Work order → All that is wanted is a word-for-word copy of the data from its first line to the line containing "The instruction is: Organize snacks", both included.

___

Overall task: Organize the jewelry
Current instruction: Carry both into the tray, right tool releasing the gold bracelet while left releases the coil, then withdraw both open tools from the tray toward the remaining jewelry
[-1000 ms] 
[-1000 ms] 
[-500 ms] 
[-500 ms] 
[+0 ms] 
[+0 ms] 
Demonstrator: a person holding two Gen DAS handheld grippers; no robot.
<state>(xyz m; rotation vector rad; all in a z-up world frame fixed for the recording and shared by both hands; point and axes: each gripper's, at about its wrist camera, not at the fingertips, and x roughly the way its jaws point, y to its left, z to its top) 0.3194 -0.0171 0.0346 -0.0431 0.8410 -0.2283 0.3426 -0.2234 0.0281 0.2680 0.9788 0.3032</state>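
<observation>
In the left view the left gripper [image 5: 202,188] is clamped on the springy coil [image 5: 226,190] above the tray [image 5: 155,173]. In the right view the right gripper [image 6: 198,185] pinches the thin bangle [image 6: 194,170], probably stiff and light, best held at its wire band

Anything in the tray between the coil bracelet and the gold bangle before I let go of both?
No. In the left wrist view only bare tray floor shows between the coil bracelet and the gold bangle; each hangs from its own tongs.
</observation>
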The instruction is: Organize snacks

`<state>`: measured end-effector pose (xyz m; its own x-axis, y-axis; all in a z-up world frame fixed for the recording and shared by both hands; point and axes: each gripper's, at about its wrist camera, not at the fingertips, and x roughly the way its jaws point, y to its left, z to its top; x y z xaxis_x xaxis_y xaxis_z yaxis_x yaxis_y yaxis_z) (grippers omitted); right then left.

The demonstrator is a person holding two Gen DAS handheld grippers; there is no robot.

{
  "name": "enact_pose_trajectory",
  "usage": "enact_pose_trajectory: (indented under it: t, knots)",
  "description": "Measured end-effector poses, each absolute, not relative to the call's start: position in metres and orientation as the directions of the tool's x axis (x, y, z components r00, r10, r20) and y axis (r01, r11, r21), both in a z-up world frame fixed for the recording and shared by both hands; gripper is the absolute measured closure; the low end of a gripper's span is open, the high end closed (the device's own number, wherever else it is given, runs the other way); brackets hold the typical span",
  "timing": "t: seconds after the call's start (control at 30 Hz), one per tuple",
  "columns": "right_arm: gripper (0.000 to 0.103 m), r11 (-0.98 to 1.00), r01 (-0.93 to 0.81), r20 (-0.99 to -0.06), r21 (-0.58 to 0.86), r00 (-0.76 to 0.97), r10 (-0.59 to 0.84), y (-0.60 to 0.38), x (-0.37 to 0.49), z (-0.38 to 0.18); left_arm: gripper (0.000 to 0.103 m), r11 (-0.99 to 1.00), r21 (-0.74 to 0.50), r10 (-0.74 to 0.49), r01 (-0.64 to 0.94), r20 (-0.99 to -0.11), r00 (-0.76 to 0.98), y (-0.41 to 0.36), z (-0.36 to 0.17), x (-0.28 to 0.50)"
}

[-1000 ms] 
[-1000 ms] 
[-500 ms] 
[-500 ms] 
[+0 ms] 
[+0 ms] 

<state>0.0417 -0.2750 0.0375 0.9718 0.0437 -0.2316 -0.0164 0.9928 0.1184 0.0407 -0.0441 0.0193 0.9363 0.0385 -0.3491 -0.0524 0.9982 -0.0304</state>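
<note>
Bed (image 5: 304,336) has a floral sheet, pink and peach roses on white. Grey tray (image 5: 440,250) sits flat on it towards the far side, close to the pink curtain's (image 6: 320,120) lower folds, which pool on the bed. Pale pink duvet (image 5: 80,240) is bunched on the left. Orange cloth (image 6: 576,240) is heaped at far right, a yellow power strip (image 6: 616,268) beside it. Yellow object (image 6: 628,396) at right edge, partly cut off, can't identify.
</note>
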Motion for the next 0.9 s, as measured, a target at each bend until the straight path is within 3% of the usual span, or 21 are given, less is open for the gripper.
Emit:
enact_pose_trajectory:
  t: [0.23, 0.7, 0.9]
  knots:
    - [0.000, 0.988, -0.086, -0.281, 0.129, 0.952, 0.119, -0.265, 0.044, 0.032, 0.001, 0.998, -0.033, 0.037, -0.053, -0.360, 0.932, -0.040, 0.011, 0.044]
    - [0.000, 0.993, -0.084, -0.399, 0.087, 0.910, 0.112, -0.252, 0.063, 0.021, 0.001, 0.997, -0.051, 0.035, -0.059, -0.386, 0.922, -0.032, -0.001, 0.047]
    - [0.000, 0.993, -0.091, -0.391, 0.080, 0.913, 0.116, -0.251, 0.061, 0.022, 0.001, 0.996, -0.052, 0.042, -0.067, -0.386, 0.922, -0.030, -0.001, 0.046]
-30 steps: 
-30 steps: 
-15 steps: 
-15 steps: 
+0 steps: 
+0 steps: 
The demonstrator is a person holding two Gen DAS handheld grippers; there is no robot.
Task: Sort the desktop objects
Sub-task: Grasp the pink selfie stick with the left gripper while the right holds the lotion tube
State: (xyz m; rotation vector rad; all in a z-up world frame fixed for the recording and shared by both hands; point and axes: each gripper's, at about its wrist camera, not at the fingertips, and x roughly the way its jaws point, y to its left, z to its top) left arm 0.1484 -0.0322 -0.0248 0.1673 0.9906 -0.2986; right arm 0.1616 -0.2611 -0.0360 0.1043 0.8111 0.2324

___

Solved problem →
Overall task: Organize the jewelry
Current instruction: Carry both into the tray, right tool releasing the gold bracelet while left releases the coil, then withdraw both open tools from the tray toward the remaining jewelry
[-1000 ms] 
[-1000 ms] 
[-500 ms] 
[-500 ms] 
[+0 ms] 
[+0 ms] 
Demonstrator: a person holding two Gen DAS handheld grippers; no robot.
<state>(xyz m; rotation vector rad; all in a z-up world frame fixed for the recording and shared by both hands; point and axes: each gripper's, at about its wrist camera, not at the fingertips, and x roughly the way its jaws point, y to its left, z to its top) 0.3194 -0.0171 0.0346 -0.0431 0.8410 -0.2283 0.3426 -0.2234 0.0281 0.2680 0.9788 0.3032</state>
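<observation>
In the left view the left gripper [image 5: 202,188] is clamped on the springy coil [image 5: 226,190] above the tray [image 5: 155,173]. In the right view the right gripper [image 6: 198,185] pinches the thin bangle [image 6: 194,170], probably stiff and light, best held at its wire band

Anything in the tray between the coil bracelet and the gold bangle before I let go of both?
No. In the left wrist view only bare tray floor shows between the coil bracelet and the gold bangle; each hangs from its own tongs.
</observation>
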The instruction is: Organize snacks

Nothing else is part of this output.